Pour combattre le réchauffement climatique, il est un impératif que tout le monde - de l’adorateur pâmé de la décroissance au productiviste le plus acharné - s’accorde à juger catégorique : il faut restreindre les émissions mondiales de CO2 et donc freiner notre recours aux combustibles fossiles. Le nucléaire se révèle pour cela l’énergie de substitution la plus puissante et la mieux adaptée : il est la seule source alternative immédiatement mobilisable capable de fournir en continu, à la demande, des quantités massives d’électricité sans émettre de CO2. C’est cette caractéristique écologique majeure qui explique pour une large part sa renaissance sur la scène mondiale.
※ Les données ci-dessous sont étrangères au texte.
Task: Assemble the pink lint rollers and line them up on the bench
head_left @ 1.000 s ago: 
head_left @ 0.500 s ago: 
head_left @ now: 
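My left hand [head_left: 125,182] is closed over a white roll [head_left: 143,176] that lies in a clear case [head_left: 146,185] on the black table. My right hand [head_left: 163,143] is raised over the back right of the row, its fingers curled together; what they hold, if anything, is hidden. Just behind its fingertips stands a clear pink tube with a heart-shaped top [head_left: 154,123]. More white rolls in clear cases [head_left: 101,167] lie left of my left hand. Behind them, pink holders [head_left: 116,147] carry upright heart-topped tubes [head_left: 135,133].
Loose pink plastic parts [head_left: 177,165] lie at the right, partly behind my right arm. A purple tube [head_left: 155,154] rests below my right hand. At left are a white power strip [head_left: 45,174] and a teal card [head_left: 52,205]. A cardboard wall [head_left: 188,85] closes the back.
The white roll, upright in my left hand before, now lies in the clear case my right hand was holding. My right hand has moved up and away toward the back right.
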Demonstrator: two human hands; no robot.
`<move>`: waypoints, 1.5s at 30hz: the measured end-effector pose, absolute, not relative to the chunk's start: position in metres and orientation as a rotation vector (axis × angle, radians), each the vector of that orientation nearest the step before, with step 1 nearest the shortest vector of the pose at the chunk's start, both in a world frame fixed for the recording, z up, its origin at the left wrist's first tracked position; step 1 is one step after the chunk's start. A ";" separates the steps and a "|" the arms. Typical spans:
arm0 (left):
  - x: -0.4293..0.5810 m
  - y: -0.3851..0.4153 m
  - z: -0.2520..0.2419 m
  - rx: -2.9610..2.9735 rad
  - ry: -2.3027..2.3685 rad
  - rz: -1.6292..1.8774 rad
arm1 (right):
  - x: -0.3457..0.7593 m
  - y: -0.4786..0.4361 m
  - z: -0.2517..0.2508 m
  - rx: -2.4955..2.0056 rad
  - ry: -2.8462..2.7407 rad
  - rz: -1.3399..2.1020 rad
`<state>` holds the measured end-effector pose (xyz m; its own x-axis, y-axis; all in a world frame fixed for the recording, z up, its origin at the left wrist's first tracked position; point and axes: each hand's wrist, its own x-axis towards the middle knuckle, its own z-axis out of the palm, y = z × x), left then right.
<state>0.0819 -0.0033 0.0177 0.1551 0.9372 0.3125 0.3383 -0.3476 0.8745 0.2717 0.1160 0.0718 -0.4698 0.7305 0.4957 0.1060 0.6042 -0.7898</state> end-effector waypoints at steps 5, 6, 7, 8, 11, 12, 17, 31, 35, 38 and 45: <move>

Au point même qu’outre les décideurs politiques, de grands leaders du mouvement écologiste international issus de Greenpeace, des Verts ou des Amis de la Terre admettent que lever l’interdit sur l’option nucléaire s’inscrit désormais dans la logique de la lutte contre le dérèglement du climat.
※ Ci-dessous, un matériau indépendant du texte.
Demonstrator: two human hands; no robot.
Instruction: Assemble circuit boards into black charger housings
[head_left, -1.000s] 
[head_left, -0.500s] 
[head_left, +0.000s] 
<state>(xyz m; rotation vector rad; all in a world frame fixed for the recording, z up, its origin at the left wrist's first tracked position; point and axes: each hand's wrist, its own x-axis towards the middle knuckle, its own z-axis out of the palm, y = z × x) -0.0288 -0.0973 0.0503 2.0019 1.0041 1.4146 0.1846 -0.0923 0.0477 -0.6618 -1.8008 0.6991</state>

Il apparaît en effet que pour atteindre les objectifs mondiaux de réduction des émissions de CO2 discutés lors du sommet de Copenhague, le nucléaire peut permettre d’accomplir une part non négligeable du chemin. Les études prospectives des grands organismes énergétiques le montrent de façon spectaculaire : c’est dans les scénarios qui assignent au nucléaire sa part la plus importante que le réchauffement climatique est le mieux maîtrisé. Les émissions annuelles de CO2 se montent à près de 30 milliards de tonnes. Il faudrait les diminuer de moitié vers l’horizon 2030. Si le nucléaire est raisonnablement développé d’ici là - avec un doublement de ses capacités actuelles pour remplacer progressivement des centrales à charbon mises hors service dans les pays industrialisés - il représenterait un volume global d’économies de CO2 de plus de 5 milliards de tonnes par an ! Un potentiel de cette ampleur, s’il n’est certes pas tout l’objectif, est un atout déterminant pour réduire l’effet de serre et l’empêcher de basculer vers un emballement incontrôlable.
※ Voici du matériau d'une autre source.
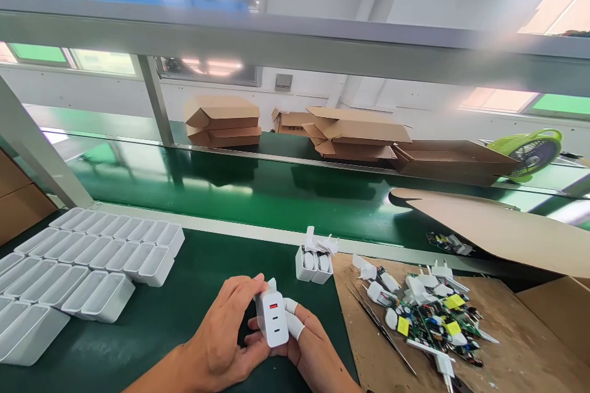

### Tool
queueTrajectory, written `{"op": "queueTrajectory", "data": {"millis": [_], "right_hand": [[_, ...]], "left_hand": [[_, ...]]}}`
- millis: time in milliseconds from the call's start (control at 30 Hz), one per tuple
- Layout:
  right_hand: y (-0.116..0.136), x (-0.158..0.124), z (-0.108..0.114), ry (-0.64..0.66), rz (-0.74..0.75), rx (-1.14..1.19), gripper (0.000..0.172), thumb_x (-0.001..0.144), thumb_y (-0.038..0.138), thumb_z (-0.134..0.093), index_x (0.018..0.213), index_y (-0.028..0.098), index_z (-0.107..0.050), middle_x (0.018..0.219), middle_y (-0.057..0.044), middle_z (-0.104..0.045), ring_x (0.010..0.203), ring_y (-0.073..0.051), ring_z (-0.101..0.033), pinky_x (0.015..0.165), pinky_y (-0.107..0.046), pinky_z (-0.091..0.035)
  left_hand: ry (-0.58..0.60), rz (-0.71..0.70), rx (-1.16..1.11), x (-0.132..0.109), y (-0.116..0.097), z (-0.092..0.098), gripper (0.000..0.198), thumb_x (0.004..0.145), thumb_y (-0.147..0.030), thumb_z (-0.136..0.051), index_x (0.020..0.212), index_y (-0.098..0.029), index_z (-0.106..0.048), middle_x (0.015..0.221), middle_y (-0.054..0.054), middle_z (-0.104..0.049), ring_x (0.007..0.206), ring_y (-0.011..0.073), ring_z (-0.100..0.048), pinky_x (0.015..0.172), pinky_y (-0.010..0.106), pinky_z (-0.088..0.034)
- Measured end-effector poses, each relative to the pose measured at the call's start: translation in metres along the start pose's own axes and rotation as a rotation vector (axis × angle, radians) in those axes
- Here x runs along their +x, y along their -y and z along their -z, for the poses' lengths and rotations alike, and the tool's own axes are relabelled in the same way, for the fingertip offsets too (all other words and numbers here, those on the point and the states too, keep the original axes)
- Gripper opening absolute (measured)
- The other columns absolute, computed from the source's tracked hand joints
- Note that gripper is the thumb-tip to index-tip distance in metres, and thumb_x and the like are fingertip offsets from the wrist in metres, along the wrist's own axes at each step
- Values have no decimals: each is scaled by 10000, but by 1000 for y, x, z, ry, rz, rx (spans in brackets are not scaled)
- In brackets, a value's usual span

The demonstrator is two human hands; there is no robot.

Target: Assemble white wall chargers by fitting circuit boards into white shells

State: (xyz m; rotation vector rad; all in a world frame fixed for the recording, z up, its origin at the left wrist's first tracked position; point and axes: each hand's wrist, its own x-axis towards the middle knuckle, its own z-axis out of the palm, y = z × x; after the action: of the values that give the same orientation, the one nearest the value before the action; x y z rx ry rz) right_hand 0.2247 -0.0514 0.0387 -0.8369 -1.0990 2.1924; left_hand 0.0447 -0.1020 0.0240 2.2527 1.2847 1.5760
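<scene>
A white charger (275,319) with one red port and two small dark ports is held between both hands over the green mat. My left hand (225,325) closes on its left side, with thumb and fingers against the casing. From the right, my right hand (306,344) grips it too, and white finger covers show on two of its fingers. Beyond the hands stand two small white housings (314,264) with white parts inside and on top. Rows of open white plastic housings (87,258) lie at the left.
A pile of circuit boards and white charger parts (433,313) lies on a cardboard sheet (387,374) at right, with tweezers (385,331) beside it. Across the back run a green conveyor belt (258,196), cardboard boxes (359,129) and a green fan (530,150). A metal shelf beam (295,43) crosses above.
</scene>
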Motion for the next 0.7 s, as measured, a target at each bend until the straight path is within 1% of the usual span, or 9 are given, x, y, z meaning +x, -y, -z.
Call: {"op": "queueTrajectory", "data": {"millis": [200, 400, 567, 700], "right_hand": [[2, 0, -1, -17, -17, -50, 436, 826, 539, -791, 1076, 186, -737, 946, -85, -797, 944, -306, -782, 955, -473, -561], [1, 0, -1, -15, -7, -74, 491, 811, 540, -800, 1149, 190, -732, 942, -81, -795, 928, -297, -780, 970, -476, -554], [2, -1, 1, -28, 24, -113, 469, 824, 555, -778, 1121, 195, -741, 956, -80, -789, 939, -295, -775, 976, -472, -550], [3, -3, 3, -33, 49, -158, 417, 867, 522, -740, 1157, 221, -736, 1006, -73, -780, 969, -286, -765, 981, -457, -548]], "left_hand": [[-21, -19, 9, 0, 1, -1, 822, 903, -56, -627, 1634, -190, -276, 1274, 169, -665, 1133, 306, -637, 923, 453, -603], [-22, -40, 19, 1, 2, -1, 814, 884, -42, -630, 1618, -169, -301, 1279, 175, -669, 1151, 301, -635, 946, 440, -600], [-8, -58, 38, -2, 2, -1, 776, 895, -43, -642, 1596, -167, -334, 1295, 180, -648, 1182, 302, -618, 969, 438, -598], [15, -77, 50, -5, 3, -2, 790, 898, -41, -669, 1600, -173, -332, 1334, 189, -630, 1226, 315, -602, 994, 452, -594]]}}
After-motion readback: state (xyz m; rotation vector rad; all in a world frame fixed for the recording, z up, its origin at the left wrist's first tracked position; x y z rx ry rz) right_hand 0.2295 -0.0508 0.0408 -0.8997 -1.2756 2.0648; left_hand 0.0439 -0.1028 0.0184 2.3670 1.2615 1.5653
Si l’on en croit l’immense majorité des climatologues, c’est bien un tel emballement qui menace. «En termes d’émissions de CO2, on est au-delà du pire scénario», déclarait le 25 novembre Hervé Le Treut, un des climatologues français les plus écoutés. C’est dire que tous les moyens aujourd’hui disponibles doivent être mobilisés pour concourir aux économies de CO2 à réaliser en urgence. Dans cette perspective, la conjonction des économies d’énergie et des énergies renouvelables - présentée par certains comme le remède à tous nos maux - ne garantit nullement que l’objectif recherché puisse être atteint. La contribution additionnelle du nucléaire apparaît indispensable pour s’en approcher. Ignorer cette énergie ou s’en priver délibérément serait une démarche irresponsable de non-assistance à planète en danger.
Dans la partie qui se joue, chaque tonne de CO2 économisée est importante ; chaque milliard de tonnes évité est un enjeu essentiel dont dépend l’ampleur du bouleversement climatique qui menace… et toute mise en service d’installation à base d’énergie non carbonée - renouvelable ou nucléaire - est un pas dans la bonne direction. Il serait logique, dans ces conditions, que lors du sommet de Copenhague le nucléaire soit reconnu comme une énergie utile à la préservation du climat et intégré «officiellement» dans l’éventail des techniques ayant vocation à se substituer aux énergies fossiles pour fabriquer une électricité dont la demande mondiale pourrait doubler d’ici au milieu du siècle.
Francis Sorin, directeur du pôle information de la Société française d’énergie nucléaire.